* Problem to work on:
Scan the material for the word "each", then return every line where it appears.

* Given information:
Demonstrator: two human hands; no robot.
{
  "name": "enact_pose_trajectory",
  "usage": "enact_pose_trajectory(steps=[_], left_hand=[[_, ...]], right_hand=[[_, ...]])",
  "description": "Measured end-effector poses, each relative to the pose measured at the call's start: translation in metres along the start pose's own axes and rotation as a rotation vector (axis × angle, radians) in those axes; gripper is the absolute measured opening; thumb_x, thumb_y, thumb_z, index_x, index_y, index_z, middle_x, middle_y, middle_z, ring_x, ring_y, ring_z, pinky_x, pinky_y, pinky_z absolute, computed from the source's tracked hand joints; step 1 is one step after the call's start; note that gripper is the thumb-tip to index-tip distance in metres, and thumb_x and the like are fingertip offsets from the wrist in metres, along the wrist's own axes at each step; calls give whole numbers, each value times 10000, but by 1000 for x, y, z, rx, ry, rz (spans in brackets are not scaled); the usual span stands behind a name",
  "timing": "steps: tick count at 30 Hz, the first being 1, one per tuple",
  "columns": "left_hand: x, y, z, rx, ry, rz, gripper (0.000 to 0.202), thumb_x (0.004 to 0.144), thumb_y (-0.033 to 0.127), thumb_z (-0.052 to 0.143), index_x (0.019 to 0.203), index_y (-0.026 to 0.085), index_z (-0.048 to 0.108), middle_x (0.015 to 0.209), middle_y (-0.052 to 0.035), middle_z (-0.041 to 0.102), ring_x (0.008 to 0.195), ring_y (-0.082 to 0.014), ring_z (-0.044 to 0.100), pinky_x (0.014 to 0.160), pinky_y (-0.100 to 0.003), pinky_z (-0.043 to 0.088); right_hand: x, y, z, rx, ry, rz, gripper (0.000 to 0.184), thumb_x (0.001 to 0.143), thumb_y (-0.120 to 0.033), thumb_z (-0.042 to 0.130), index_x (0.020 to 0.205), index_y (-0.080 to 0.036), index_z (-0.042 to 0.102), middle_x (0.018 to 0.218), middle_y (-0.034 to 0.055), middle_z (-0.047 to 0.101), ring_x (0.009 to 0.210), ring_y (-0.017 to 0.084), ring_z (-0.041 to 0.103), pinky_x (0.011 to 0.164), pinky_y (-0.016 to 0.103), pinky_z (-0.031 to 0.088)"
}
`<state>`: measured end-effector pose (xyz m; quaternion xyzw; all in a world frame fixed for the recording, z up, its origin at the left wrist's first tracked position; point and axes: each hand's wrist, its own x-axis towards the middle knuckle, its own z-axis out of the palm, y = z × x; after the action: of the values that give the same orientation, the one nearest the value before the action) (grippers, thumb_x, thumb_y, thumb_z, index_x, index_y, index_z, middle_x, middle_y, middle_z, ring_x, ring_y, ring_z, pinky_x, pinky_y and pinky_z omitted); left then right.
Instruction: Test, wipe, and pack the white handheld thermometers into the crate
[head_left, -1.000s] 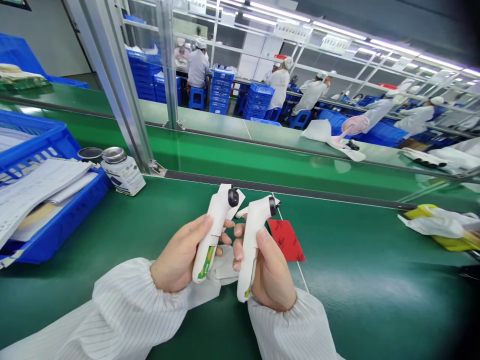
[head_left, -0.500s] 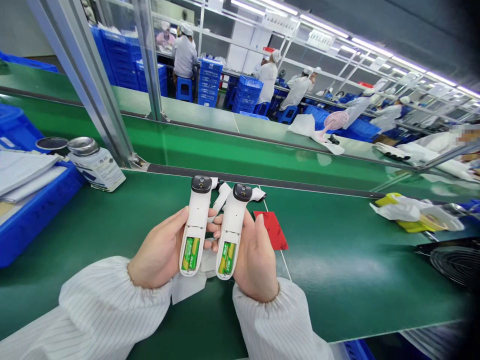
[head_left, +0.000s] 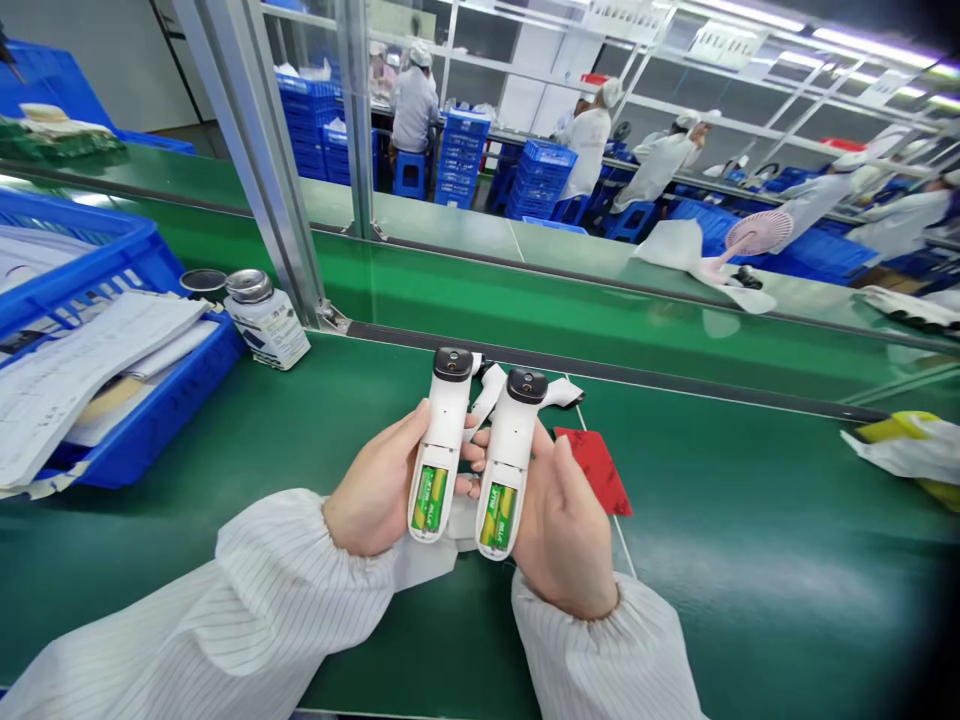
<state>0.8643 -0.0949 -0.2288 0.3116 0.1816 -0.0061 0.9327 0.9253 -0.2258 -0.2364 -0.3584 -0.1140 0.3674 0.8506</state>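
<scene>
My left hand (head_left: 382, 480) is wrapped round a white infrared thermometer (head_left: 446, 415) with a black head, held tilted slightly with its open battery compartment towards me. Green and yellow batteries (head_left: 430, 498) lie inside that compartment. Close beside it, my right hand (head_left: 574, 520) holds a matching thermometer (head_left: 512, 425), also uncovered, with batteries (head_left: 497, 515) showing. Behind both hands, more white thermometers (head_left: 561, 393) with dark tips lie on the green bench, partly hidden. A red sheet (head_left: 596, 470) is just right of my right hand, and white paper (head_left: 424, 563) shows below the devices.
On the left, a blue crate (head_left: 161, 415) carries papers (head_left: 112, 350), near a white bottle (head_left: 266, 320) with a metal cap. A metal post (head_left: 262, 170) rises at the bench's back edge. A yellow item with white plastic (head_left: 911, 445) lies right. Co-workers (head_left: 416, 105) sit beyond.
The view has turned left, so the bench and hands appear further right and more of the blue crate shows. Both hands keep the same hold on the thermometers.
</scene>
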Motion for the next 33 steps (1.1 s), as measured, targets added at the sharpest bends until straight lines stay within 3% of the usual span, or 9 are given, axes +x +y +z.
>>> enact_pose_trajectory(steps=[3,6,10,14,20,25,29,33], left_hand=[[-2,0,1,65,68,26,363,960,337,409,1099,68,609,794,-104,636,687,-177,624,697,-332,564],[-4,1,1,108,65,33,319,943,322,463,1053,81,640,803,-101,648,687,-168,623,684,-298,561],[-4,1,-3,142,96,56,269,927,328,503,1025,125,650,824,-65,636,604,-109,571,557,-209,517],[-3,-1,-8,189,102,34,368,891,468,525,952,129,653,707,-16,554,442,-56,416,365,-159,370],[-4,-3,-8,180,45,26,355,895,478,508,971,156,639,644,15,506,404,-57,379,358,-165,367],[-4,-4,-9,182,42,-7,421,896,491,498,781,106,627,618,-12,515,404,-51,383,369,-164,361],[-5,2,-3,87,33,-81,381,948,389,433,882,81,647,642,-48,552,542,-104,519,530,-204,489],[-8,11,4,-78,25,-126,261,939,215,468,1017,29,634,891,-118,623,767,-149,612,699,-243,560]], right_hand=[[0,0,0,-20,38,-5,408,983,-384,270,1128,-182,593,986,93,588,846,199,567,707,360,532],[-2,0,-3,-46,58,-40,349,972,-331,359,1269,-228,510,1042,81,597,898,205,591,737,370,540],[-4,4,-7,-222,28,-118,518,930,-244,510,1418,-295,342,1225,79,577,1040,211,604,854,397,540],[-5,9,-9,-437,22,-317,641,856,-170,640,1405,-351,363,1275,41,560,1133,185,582,908,318,537],[-3,11,-11,-495,34,-391,624,824,-177,680,1364,-359,424,1229,50,576,1089,200,613,798,285,582],[-1,12,-14,-474,129,-332,669,789,-216,720,1372,-322,411,1205,66,583,983,206,646,736,332,600],[1,8,-11,-319,266,-165,688,788,-282,726,1390,-279,393,1082,59,647,871,179,667,683,302,593],[3,1,-8,-81,297,-3,522,813,-360,692,1285,-211,526,964,48,684,835,154,664,724,280,584]])
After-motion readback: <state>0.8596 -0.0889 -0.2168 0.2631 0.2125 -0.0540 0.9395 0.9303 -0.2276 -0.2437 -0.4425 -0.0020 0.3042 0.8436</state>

* Result:
  "description": "Measured end-effector poses, each relative to the pose measured at the call's start: translation in metres along the start pose's own axes and rotation as a rotation vector (axis × angle, radians) in those axes; gripper is the absolute measured opening; thumb_x, thumb_y, thumb_z, index_x, index_y, index_z, middle_x, middle_y, middle_z, ring_x, ring_y, ring_z, pinky_x, pinky_y, pinky_z absolute, computed from the source's tracked hand joints; step 1 is one step after the call's start; note that gripper is the thumb-tip to index-tip distance in metres, and thumb_x and the like are fingertip offsets from the wrist in metres, along the wrist's own axes at each step; calls give whole numbers, each value times 10000, but by 1000 for x, y, z, rx, ry, rz (spans in brackets are not scaled); the usual span stands behind a name",
`<state>`: measured end-effector pose (xyz m; quaternion xyzw; all in a world frame fixed for the recording, z up, its origin at the left wrist's first tracked position; point and axes: each hand's wrist, its own x-axis towards the middle knuckle, its own z-axis out of the palm, y = z × x; after the action: of the values that give the same orientation, the one nearest the value before the action) (grippers, thumb_x, thumb_y, thumb_z, index_x, index_y, index_z, middle_x, middle_y, middle_z, ring_x, ring_y, ring_z, pinky_x, pinky_y and pinky_z omitted); left then right.

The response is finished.